One client lost 12 breeding animals in an outbreak. “That was early on when breeding animals were worth about $20,000 a head so it was a huge loss.”
Diagnosis is typically based on post mortem examination and histopathology. The characteristic lesion is bile duct proliferation. An alternative is a spore count, as the fungus produces a characteristic spore.
Grass samples are taken and mixed with detergent and water. A spore count is performed on the supernatant.
“The safest way to avoid sporidesmin toxicity is to keep the pastures short. Alpacas are selective grazers and will pick through long grass looking for tender shoots. This is where they tend to pick up dead plant material.”
If paddocks are slashed cuttings should be removed as soon as possible.
Rye grass staggers is another common pasture based problem.
Parasitic disease is also common, with the barbers pole worm (Haemonchus contortus) the biggest offender by far in the Central Coast region.
“We’ve seen cases of extreme anaemia, its common to get a PCV of less than 10 in an animal that doesn’t look sick. The lowest PCV I’ve seen in a live alpaca was six.”
Rayson has performed blood transfusions on valuable crias but said those animals often do poorly in the long term.
Alpacas are also susceptible to Ixodes holocyclus, the paralysis tick. They respond well to the canine antiserum.
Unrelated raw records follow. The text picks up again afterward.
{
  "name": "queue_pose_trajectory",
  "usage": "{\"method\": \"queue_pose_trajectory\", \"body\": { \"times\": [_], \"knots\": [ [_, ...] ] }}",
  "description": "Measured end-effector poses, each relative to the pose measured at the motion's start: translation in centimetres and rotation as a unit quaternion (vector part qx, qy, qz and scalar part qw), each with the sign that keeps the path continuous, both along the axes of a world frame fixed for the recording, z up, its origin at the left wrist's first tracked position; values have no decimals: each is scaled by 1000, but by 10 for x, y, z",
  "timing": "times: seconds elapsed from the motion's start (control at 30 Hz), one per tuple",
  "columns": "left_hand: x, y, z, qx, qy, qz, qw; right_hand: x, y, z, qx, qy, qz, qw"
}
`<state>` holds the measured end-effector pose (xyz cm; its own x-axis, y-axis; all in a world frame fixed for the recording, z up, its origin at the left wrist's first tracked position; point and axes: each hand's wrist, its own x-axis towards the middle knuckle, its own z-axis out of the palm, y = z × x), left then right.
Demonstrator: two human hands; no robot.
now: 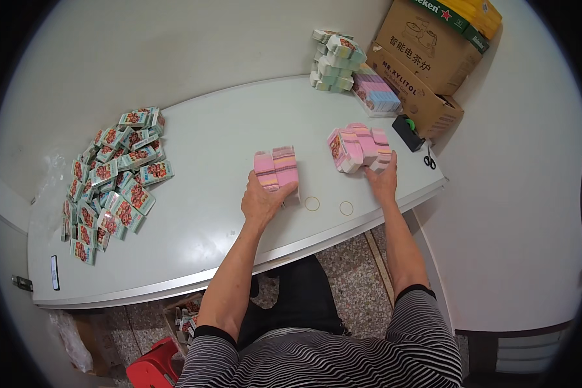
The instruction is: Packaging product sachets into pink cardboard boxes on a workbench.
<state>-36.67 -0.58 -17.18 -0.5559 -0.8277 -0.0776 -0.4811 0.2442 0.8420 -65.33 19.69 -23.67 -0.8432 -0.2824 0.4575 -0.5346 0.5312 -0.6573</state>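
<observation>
My left hand [261, 202] is wrapped round a block of pink striped small boxes [275, 167], thumb along the near side and fingers at the left. My right hand [383, 181] grips the near right corner of a second group of pink boxes [359, 147], whose boxes sit unevenly. A printed picture shows on that group's left end. Two thin yellowish rubber bands lie on the table near the hands: one band [318, 205] beside the left block, the other band [352, 209] nearer my right forearm. The undersides of both groups are hidden.
A heap of pale green small boxes [113, 174] covers the white table's [200, 220] left side. At the back right stand stacked pale green bundles [336, 61], a pastel pack [376, 94], cartons [415, 48], a black tape dispenser [407, 132] and scissors [429, 158].
</observation>
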Motion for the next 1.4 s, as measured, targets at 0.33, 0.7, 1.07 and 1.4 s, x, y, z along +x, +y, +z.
{"method": "queue_pose_trajectory", "body": {
  "times": [0.33,0.7,1.07,1.4],
  "knots": [
    [-3,-3,-10,-36,8,12,999,-34,11,-14,26,-1,-21,999],
    [-2,-2,-12,-39,4,11,999,-80,106,-16,66,-7,-82,994],
    [1,-6,-12,-35,-13,19,999,48,-7,15,-75,-121,171,975],
    [1,-23,-42,51,68,29,996,155,-126,30,-16,-337,311,889]
  ]
}}
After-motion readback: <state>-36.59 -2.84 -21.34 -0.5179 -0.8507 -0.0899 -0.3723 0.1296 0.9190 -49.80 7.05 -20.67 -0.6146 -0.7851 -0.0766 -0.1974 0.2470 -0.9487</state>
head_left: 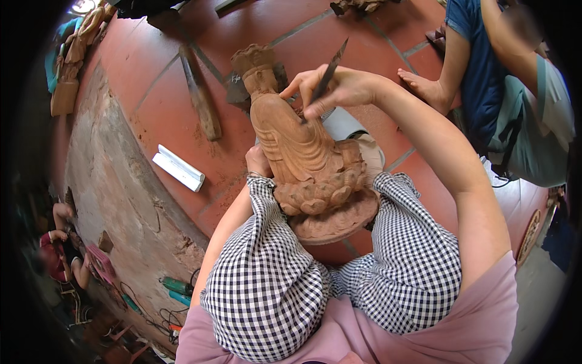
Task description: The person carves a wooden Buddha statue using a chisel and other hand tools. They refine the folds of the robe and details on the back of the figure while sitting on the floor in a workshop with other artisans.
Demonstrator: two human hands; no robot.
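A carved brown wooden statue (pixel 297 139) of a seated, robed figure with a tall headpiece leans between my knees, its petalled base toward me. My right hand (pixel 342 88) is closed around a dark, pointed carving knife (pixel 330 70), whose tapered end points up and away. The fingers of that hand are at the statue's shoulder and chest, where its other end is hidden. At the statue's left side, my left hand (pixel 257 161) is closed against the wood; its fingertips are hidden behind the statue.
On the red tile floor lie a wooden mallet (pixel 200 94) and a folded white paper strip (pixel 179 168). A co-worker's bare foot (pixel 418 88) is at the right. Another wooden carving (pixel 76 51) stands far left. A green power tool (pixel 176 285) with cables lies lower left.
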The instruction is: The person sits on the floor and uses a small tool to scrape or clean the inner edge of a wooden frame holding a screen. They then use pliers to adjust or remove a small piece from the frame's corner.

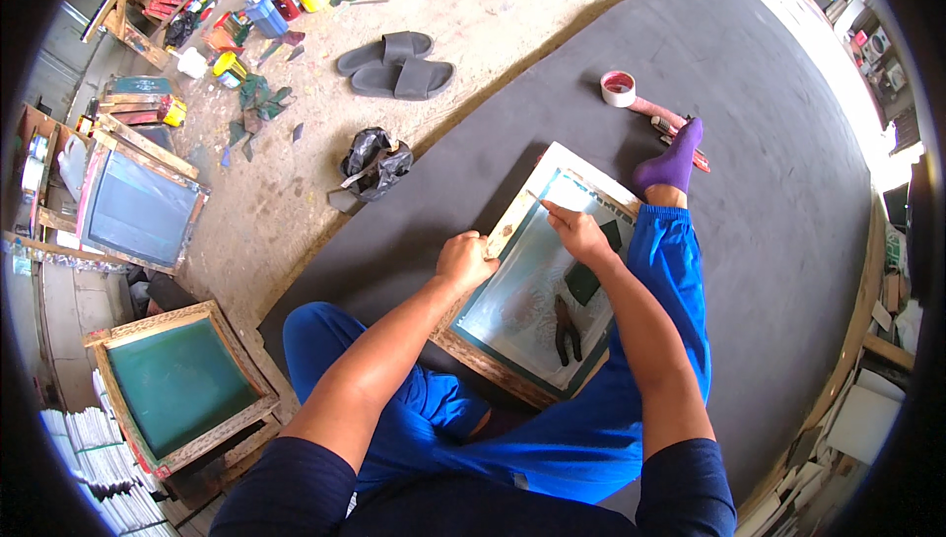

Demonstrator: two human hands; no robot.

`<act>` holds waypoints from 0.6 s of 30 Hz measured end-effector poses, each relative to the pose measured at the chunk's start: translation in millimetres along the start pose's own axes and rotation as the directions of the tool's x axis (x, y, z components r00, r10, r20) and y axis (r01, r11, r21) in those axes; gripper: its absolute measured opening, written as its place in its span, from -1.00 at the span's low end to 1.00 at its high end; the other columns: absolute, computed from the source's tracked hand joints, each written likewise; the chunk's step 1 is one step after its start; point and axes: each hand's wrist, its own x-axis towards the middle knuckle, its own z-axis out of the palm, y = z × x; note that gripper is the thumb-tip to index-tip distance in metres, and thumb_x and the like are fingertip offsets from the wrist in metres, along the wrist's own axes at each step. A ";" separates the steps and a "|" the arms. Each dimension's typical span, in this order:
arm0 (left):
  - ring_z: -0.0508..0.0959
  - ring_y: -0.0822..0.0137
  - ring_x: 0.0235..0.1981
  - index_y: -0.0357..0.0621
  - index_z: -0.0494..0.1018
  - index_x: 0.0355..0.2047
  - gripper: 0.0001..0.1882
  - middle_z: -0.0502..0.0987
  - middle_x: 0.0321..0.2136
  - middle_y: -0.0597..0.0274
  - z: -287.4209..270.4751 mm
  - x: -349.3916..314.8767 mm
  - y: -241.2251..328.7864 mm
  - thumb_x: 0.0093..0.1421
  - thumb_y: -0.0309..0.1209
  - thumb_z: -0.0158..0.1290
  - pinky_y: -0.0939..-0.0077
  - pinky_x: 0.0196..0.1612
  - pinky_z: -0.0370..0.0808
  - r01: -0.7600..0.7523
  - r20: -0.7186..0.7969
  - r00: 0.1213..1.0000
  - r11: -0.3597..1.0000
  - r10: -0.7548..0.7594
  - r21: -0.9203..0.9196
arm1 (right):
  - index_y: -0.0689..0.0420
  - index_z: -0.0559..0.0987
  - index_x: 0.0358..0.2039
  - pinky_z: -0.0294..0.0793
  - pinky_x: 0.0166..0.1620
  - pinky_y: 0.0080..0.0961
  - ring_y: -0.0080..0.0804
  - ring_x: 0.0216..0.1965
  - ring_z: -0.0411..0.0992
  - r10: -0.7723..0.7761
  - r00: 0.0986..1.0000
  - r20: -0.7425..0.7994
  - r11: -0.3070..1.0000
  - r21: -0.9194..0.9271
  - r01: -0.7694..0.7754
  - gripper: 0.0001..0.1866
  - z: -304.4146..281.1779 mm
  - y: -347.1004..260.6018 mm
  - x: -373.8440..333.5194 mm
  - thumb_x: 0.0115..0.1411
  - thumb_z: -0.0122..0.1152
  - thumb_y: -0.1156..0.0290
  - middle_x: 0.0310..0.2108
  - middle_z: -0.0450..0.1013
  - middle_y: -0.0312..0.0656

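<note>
Wooden frame: the mesh-covered frame (517, 217) lies tilted across the dark grey surface (778, 143), between the person's bent legs, inward from the surface's long left edge.
Left hand: closed around the frame's left rail (466, 259), near its middle.
Right hand: over the upper part of the mesh (581, 234), fingers drawn together at the inner edge of the left rail; I cannot tell whether they pinch something small.
On the mesh: dark-handled pliers (565, 332) toward the lower right corner, with a dark green piece (581, 283) just above them and another piece (612, 234) near the right rail.
Right leg: blue trousers (665, 271) hide part of the right rail; a purple sock (675, 158) is beyond the frame's upper right corner.
By the sock: a red tool (701, 161), partly hidden, and a tape roll (618, 92) farther toward the surface's upper edge.
Floor at left: a black plastic bag (376, 165) near the surface's left edge, and dark sandals (399, 66) beyond it.
Far left: a blue-grey screen (143, 204) and a green screen (180, 384), both wood-framed.
</note>
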 end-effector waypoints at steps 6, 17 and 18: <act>0.68 -0.09 -0.24 -0.22 0.70 -0.26 -0.65 0.63 -0.29 -0.04 3.3 0.9 -2.7 -0.01 -0.26 0.32 0.06 -0.07 0.64 0.039 0.051 0.998 0.998 -0.041 0.039 | 0.00 0.58 0.29 0.55 0.15 -0.24 -0.10 0.04 0.63 -0.152 0.988 -0.024 0.988 -0.039 0.151 -0.56 5.2 12.7 12.1 0.45 0.18 0.20 0.02 0.66 0.02; 0.69 -0.09 -0.21 -0.19 0.71 -0.24 -0.64 0.65 -0.26 -0.03 1.1 0.5 -3.1 0.01 -0.22 0.35 0.06 -0.06 0.64 0.052 0.052 0.997 0.997 -0.055 0.052 | -0.24 0.50 0.39 0.06 -0.66 -0.66 -0.69 -0.71 0.01 0.266 0.889 0.373 0.723 0.532 -0.440 -0.53 -5.9 -3.0 9.1 0.54 0.09 0.04 -0.58 0.16 -0.44; 0.69 -0.08 -0.21 -0.20 0.71 -0.23 -0.63 0.64 -0.26 -0.03 1.0 0.7 -3.2 0.02 -0.22 0.34 0.07 -0.06 0.64 0.040 0.058 0.997 0.998 -0.043 0.054 | -0.25 0.48 0.41 0.06 -0.66 -0.66 -0.69 -0.71 0.00 0.270 0.870 0.413 0.660 0.578 -0.479 -0.52 -6.4 -2.0 8.1 0.54 0.09 0.02 -0.59 0.14 -0.45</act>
“We pre-medicate with an antihistamine and give the antiserum slowly but they tolerate it well. We’ve only had one possible anaphylactic reaction over the years.”
These days Rayson finds himself treating alpacas regularly. As the Australian industry has flourished the price of alpacas has dropped, allowing more people to keep them as pets.
“They do not need a large area, they are not difficult to look after and they make just as good pets as goats do,” Rayson said. They can be trained to walk on a halter.
Aside from routine procedures like wethering and tooth trimming, Rayson deals with the odd disease outbreak or less common health problem. He recently removed a fibrosarcoma from the forelimb of a stud male under general anaesthetic.
Rayson says that Australian vets are in good position to provide quality service to alpaca-owning clients.
“I think this is a good example of what Tom Hungerford used to call the ‘goanna track to success.’,” Rayson said. “A chance encounter with alpacas led to a development of knowledge, partly from personal experience, partly from talking to colleagues. Alpaca vets in Australia are probably as knowledgeable and as skilled as any alpaca vets in the world – and that’s all happened in the space of 10 or 12 years.”